Rebecca tells me she received intrusive levels of press attention, recalling one instance of being described as having a ‘cut-glass British accent’ in the papers, despite being born in the UK, with a British mother and a British passport. “What did they expect? The whole thing felt like a spectacle. There was a high level of fetishisation around the idea of a Black person swimming. And being mixed race, having grown up in South Africa, I was simultaneously trying to understand my own relationship to Blackness.”

In 2010, Rebecca became the first Black woman to swim for Britain.

So, putting professional swimming behind her, Rebecca attended Oxford University, before moving to Paris to work in comms strategy. “It wasn’t until 2018 that I entered the third sector,” Rebecca said. “My father died, and that triggered a real moment of reflection in my life.” Pulled back to charity and impact work, Rebecca founded her own communications and media agency, NKG, focused on interventions in the third sector, and in September this year, was appointed as chief executive at the 10,000 Interns Foundation.

The charity’s mission is to change the profile of the UK workforce. The organisation partners with multinational corporations, professional firms, startups, and public bodies to provide paid work experience to people from under-represented groups. I asked Rebecca what she thinks success looks like. “It’s about opening doors that were previously closed and ensuring that companies develop the capacity to embrace diversity,” she says.

“It’s about opening doors that were previously closed and ensuring that companies develop the capacity to embrace diversity.”

Since being founded, the non-profit has been through multiple evolutions, starting life as 100 Black Interns, before being rebranded to 10,000 Black Interns (“by the end of the first day of the website going live, there was such a clamouring for more interns that we changed the name within the first year”), and now finally the 10,000 Interns Foundation. On Monday of this week, 10,000 Able Interns was launched, offering internships to Disabled students, and there are plans to introduce a third programme in the next few years.

Key to the foundation’s mission is a targeted approach. “It’s something we do really well,” Rebecca says. “We’ve got the research, and we know how to create opportunities for specific groups.

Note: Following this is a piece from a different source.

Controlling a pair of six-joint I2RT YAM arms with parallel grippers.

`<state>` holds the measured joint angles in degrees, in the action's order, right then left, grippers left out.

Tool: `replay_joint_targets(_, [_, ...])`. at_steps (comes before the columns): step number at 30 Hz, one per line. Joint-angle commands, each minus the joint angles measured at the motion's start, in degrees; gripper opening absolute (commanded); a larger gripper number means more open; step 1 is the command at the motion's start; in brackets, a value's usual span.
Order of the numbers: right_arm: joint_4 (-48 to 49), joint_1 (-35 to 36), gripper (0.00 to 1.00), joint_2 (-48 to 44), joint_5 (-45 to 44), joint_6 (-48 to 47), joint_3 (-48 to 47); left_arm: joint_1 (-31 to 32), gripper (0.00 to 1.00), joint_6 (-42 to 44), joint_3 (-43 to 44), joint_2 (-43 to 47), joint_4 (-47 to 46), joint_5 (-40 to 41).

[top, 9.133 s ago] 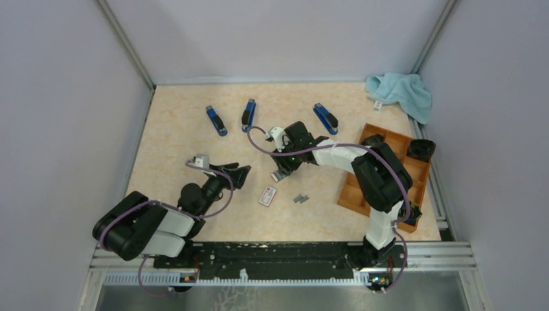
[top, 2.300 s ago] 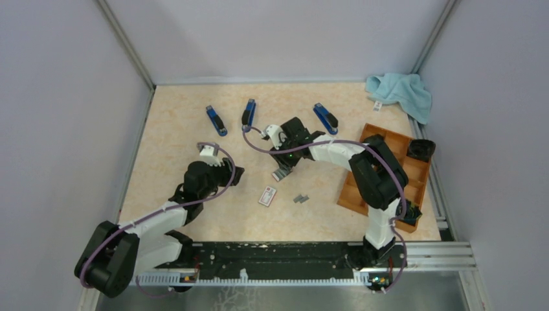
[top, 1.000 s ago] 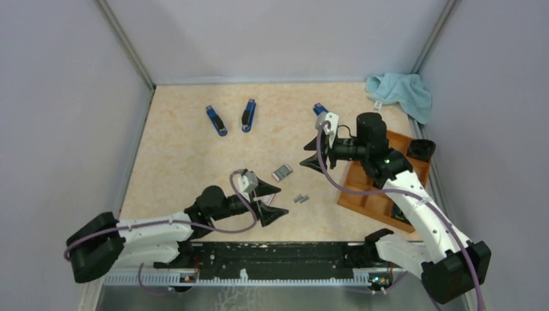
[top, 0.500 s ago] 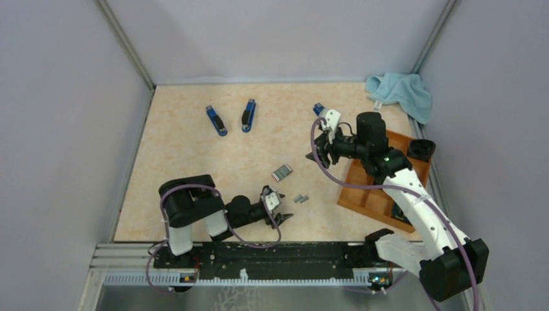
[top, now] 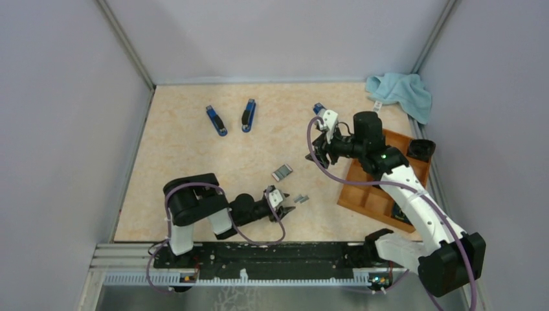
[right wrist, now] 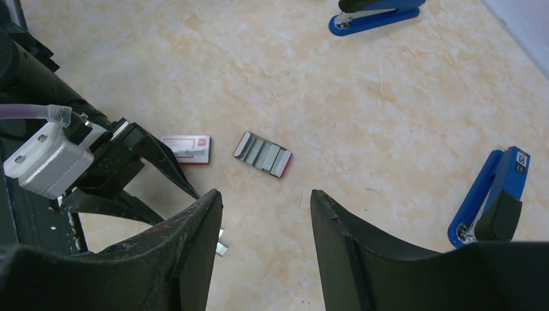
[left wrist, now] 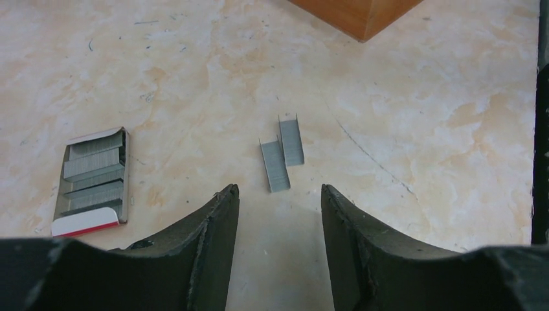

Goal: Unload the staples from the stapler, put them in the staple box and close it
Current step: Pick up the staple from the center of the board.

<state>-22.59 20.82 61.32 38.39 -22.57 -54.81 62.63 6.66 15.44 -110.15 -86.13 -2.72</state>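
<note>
- Beige marbled counter (top: 188,162), walled in by pale grey panels.
- Staples (left wrist: 283,152): two short grey strips lie flat on the counter, side by side and touching, one set slightly ahead of the other. They sit between the left fingers and a wooden tray (top: 360,194).
- Left fingers (left wrist: 228,204) are low over the counter near its front edge. They stand apart with nothing between them, and the strips lie just beyond the tips.
- An open box of staples (left wrist: 94,178) rests left of the strips, well apart from them.
- Right fingers (right wrist: 208,214) hang above the counter, apart and empty.
- A small white box (right wrist: 188,149) lies just beside the left fingers.
- Two blue staplers (top: 216,120) (top: 248,115) lie near the back, and a third (top: 318,109) is partly hidden behind the right arm.
- A light blue cloth (top: 400,92) sits in the back right corner.
</note>
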Motion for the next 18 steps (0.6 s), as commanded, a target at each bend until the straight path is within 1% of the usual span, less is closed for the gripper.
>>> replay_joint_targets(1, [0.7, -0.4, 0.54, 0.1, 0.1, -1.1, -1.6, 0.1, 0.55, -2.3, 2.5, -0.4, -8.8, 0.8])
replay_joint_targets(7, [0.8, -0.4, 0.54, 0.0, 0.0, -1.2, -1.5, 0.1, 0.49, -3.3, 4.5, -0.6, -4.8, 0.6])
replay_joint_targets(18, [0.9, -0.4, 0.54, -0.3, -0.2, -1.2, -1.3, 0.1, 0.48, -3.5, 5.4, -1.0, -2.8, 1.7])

We want to fundamentally evolve what the UK workforce looks like.”

This is an important and ambitious goal – and one that won’t be achieved without long-term commitment from firms in the UK. After all, we agree, diversity is not just about getting people through the door, but about creating an environment where everyone can succeed.

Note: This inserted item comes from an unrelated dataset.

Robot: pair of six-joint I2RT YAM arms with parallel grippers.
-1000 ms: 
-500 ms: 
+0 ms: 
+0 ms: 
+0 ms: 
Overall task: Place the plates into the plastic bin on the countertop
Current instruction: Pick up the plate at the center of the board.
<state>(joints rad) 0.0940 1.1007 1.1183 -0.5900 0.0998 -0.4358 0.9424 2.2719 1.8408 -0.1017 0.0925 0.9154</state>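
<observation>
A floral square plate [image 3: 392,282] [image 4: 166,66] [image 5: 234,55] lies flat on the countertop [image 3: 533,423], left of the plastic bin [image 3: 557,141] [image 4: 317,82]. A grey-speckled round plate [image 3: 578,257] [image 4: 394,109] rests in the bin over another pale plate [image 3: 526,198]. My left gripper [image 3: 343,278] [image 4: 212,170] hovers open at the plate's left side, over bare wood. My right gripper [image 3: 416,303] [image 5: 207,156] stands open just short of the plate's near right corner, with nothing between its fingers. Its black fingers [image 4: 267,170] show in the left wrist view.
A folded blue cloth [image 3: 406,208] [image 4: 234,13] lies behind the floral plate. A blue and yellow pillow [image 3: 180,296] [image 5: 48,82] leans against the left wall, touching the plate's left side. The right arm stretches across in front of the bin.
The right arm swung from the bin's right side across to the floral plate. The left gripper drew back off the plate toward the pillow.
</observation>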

“We can’t put interns into spaces that aren’t ready to meaningfully include them,” Rebecca reflected. “So, I say to businesses: are you going to change your assessment processes? Are you going to meaningfully shift your structures and systems towards this new talent? Are you going to meet them where they’re at? Diversity is a verb – you have to get up and do it.”

I ask Rebecca what she’d say to business leaders looking to drive change. “If you want to make a difference, then own it. Commit to hiring a woman or a Black person into an open role. Commit to favouring candidates from lower socioeconomic backgrounds. It’s a business imperative – we need those different voices in the room.”

Quick-fire questions

Where were you born?  Warrington, a town between Liverpool and Manchester
Where did you go to school? Plymouth College then Notting Hill and Ealing High School (GDST)
Who is your mentor? I have had and still have many
Who is your role model/icon/someone you admire? Harper from Industry
What is your favourite book? The Kingdom of This World by Alejo Carpentier
What is your favourite film? Hyenas by Djibril Diop Mambéty or The Great Beauty by Paolo Sorrentino
What would you like your legacy to be? I want to improve our collective cultural literacy, I want to leave behind empathy.